2017香港25 佐敦の麦文記で34HK$の雲呑麺を食べ、スターフェリーで無料のナイトクルーズを楽しんだ件
本当は四季煲仔飯に未練たらたらなのに値段が気に入らないと意地を張り、更に油麻地から南下を続ける。となるとどうしても廟街 -Temple Street-を歩くことになる。「男人街」とも呼ばれる香港を代表するナイトマーケットだ。
初めて香港に来たとき、私はこのナイトマーケットに心を奪われた。ビクトリアピークからの夜景もTST側から眺める香港島の夜景にも感動したけれど、廟街は別格だった。怪しげで魅力的な露天が連なり安くておいしい食堂があふれるこの通りは、私を一瞬で魅了した。
今考えれば廟街のナイトマーケットはどちらかというと観光客相手で売っている物も高い。でも、そんなことを知らなかった私は4泊5日の間取り憑かれたように毎晩ここを歩いた。もちろん今だって嫌いじゃない。
そして廟街には有名な雲呑麺屋がある。麥文記だ。”Mak Man Kee”と発音する。時々「来文記」と書かれた紹介も見かけるけれど、日本語の漢字だと「麦文記」になるのだと思う。
これも昔話になってしまうのだが、私にこの店を教えてくれたのは、今はなきラッキーハウスのご主人だった。宿から5分も歩かない場所にあるのに、「ここおいしいみたいですよ」とまるで入ったことのない店のように教えてくれたここの雲呑麺は、廟街同様瞬時に私を虜にした。
麥文記(麦文記)の麺の固さは、多分香港でもトップクラスなんじゃないかと思う。なるほど、これが麦の味か。
画像には麺しか写っていないけれど、この下には大ぶりのエビ雲呑があり、これもとてもおいしい。カレイなどで取った(だったと思う)スープもおいしい。香港には雲呑麺の名店がいろいろあるけれど、個人的には麺の固さだけじゃなく香港でもトップクラスの雲呑麺じゃないかとも思う。なにしろラッキーのご主人のお勧めだ。
ただしここ麥文記も、まぁ、お値段は安くはない。北角の裏町あたりなら17HK$で食べられる雲呑麺が、ここでは34HK$(≒472円)。あちこちの店が雲呑麺を10HK$で出していた10数年前の「油麻地雲呑麺戦争」(私が勝手に言っているんじゃない、その頃香港の新聞にそういう記事があったのだ) を経験した私には、「30HK$を超えるのか」という思いもないではない。
さっき、四季煲仔飯でも昔の安値を思い出しては悲しむ自分がいたけれど、それでも麥文記には入ることができるのは、10年間の値上げ幅が四季のように3倍という酷さじゃ無いこと、それになにより価格が50HK$を超えないことも大きいと思う。私にとって50HK$を超える食事はかなりの贅沢品だ。

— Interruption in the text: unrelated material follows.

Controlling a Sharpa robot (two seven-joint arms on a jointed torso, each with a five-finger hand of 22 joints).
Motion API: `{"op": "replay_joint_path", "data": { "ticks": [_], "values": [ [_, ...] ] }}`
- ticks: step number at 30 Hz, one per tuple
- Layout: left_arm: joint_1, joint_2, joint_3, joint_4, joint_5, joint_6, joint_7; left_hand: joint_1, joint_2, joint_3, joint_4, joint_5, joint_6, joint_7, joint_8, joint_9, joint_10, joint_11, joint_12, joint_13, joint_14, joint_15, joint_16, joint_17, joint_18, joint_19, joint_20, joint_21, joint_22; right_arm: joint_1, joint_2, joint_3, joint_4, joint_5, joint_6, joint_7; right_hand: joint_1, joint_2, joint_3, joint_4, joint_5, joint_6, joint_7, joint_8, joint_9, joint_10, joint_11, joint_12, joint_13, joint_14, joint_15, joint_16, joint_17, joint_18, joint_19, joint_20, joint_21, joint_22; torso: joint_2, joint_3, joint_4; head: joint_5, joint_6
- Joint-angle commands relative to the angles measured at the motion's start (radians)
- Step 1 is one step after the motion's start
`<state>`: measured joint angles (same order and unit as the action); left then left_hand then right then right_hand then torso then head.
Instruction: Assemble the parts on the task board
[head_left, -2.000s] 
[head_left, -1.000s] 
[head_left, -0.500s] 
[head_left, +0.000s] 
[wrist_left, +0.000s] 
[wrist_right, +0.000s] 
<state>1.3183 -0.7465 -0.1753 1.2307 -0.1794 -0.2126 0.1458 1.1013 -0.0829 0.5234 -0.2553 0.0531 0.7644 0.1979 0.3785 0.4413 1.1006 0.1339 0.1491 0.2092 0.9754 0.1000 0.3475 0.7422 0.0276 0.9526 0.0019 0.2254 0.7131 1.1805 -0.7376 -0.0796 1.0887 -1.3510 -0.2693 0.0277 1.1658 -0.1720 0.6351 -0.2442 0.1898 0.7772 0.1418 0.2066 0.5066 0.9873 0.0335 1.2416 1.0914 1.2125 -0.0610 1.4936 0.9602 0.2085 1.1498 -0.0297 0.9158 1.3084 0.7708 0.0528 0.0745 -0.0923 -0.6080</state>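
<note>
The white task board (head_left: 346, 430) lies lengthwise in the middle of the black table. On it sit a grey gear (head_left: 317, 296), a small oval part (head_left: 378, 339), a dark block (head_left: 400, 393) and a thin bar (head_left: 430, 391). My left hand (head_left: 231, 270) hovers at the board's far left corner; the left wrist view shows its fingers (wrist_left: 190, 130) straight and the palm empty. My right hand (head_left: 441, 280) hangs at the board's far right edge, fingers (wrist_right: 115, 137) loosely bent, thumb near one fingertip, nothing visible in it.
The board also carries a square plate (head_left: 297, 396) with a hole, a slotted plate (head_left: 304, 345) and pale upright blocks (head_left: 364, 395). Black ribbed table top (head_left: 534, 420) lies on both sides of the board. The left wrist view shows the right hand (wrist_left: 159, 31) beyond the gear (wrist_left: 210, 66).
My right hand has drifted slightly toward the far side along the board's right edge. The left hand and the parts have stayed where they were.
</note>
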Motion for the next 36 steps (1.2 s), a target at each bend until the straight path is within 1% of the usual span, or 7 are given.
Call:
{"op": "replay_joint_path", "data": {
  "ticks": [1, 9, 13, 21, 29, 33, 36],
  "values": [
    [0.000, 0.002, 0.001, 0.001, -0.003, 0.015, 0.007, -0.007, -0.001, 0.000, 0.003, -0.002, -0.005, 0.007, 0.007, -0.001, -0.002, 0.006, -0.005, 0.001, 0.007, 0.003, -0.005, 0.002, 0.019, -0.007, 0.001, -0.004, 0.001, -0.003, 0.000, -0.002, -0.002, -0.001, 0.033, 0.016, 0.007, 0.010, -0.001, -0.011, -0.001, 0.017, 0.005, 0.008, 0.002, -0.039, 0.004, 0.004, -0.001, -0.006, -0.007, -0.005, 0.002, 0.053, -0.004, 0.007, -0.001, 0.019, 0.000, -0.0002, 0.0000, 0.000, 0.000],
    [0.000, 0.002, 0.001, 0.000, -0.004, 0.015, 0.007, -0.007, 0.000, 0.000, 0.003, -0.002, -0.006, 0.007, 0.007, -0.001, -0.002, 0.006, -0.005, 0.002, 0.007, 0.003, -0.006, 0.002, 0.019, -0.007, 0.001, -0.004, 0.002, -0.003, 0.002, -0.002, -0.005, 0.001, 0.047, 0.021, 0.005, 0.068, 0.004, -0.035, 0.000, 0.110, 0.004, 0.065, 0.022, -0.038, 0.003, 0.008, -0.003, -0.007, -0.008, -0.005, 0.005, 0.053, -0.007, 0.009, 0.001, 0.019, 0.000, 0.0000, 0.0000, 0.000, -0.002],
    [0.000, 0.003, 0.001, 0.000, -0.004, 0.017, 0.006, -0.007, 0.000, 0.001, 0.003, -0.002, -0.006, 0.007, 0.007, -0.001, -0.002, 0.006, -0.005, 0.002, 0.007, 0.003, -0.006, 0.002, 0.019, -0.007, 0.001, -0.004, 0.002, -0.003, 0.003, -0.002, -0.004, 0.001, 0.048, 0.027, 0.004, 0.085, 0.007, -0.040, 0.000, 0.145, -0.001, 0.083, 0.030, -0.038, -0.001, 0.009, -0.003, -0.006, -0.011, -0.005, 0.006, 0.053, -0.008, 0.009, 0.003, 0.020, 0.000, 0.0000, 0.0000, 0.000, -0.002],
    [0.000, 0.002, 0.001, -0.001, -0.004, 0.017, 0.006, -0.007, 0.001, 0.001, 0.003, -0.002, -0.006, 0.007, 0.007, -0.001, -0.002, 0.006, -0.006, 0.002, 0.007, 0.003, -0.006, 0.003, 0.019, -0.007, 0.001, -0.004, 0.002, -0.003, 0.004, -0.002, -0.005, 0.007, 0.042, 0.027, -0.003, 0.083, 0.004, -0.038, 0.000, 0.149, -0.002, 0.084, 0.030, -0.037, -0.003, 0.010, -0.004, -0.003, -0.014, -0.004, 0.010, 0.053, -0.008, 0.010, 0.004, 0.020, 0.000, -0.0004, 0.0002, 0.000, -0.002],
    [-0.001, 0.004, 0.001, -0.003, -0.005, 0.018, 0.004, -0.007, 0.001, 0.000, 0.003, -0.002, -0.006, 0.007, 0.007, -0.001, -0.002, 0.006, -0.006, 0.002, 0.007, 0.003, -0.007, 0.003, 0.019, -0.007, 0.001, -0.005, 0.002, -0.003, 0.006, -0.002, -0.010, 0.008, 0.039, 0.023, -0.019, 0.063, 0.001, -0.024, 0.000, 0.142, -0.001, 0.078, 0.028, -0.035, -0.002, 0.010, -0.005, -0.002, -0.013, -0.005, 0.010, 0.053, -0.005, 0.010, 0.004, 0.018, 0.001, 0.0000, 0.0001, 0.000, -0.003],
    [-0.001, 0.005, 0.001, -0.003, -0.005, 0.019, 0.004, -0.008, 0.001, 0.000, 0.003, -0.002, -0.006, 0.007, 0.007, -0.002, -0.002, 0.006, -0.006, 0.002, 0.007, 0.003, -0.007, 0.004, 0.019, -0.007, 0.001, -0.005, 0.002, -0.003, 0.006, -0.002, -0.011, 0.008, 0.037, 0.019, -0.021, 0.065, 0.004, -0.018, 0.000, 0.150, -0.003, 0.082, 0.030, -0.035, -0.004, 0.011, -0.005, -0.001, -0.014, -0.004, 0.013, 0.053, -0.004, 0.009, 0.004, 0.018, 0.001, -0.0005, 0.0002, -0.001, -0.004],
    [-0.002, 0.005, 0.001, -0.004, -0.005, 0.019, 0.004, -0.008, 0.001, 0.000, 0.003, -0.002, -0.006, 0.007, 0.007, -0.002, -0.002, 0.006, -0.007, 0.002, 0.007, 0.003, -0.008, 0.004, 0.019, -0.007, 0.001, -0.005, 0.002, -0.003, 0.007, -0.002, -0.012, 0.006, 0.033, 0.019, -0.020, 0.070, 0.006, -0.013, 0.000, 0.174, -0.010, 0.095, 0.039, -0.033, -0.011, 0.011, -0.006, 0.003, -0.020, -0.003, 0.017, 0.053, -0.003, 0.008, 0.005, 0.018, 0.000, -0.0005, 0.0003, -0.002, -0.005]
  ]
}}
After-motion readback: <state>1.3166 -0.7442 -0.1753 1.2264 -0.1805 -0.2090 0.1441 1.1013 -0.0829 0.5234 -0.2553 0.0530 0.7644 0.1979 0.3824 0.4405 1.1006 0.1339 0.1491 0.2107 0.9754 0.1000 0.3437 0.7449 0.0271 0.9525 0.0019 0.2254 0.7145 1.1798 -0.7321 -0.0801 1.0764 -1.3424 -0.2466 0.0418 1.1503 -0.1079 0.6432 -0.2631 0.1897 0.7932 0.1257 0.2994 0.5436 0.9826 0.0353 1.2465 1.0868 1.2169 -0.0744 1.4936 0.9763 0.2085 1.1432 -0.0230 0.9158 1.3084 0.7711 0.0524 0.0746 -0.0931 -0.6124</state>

雲呑麺で元気を取り戻し、更に九龍を南下する。ここまで歩いたら、香港島の夜景を見ない手はない。
お?
なんだかよく分からないけれど、どうも尖沙咀と中環を結ぶフェリーが、今日に限っては無料らしい。何かの記念日なのだろうか?
尖沙咀から中環までの運賃は2.7HK$(≒37円)と出費を嫌う私ですらさほど気にしない金額なのだけれど、「免費」のサインボードを見て通り過ぎることなんて、私には出来ない。
スターフェリー、最高!何回乗っても、最高!!無料の往復なんてもっと最高、って最高に「もっと」はなしか?
調べてみると、この日は特に何かの記念日などだったのではなく、中国の「天猫」というショッピングサイトによる、中国では「独身の日」である11月11日に行うセールの宣伝だったらしい。さすが中国、やることが派手だねぇ。
私には深水埗から尖沙咀までの5kmをがんばって歩いた私への、「ケチの神様」からの贈り物のようにも思えた。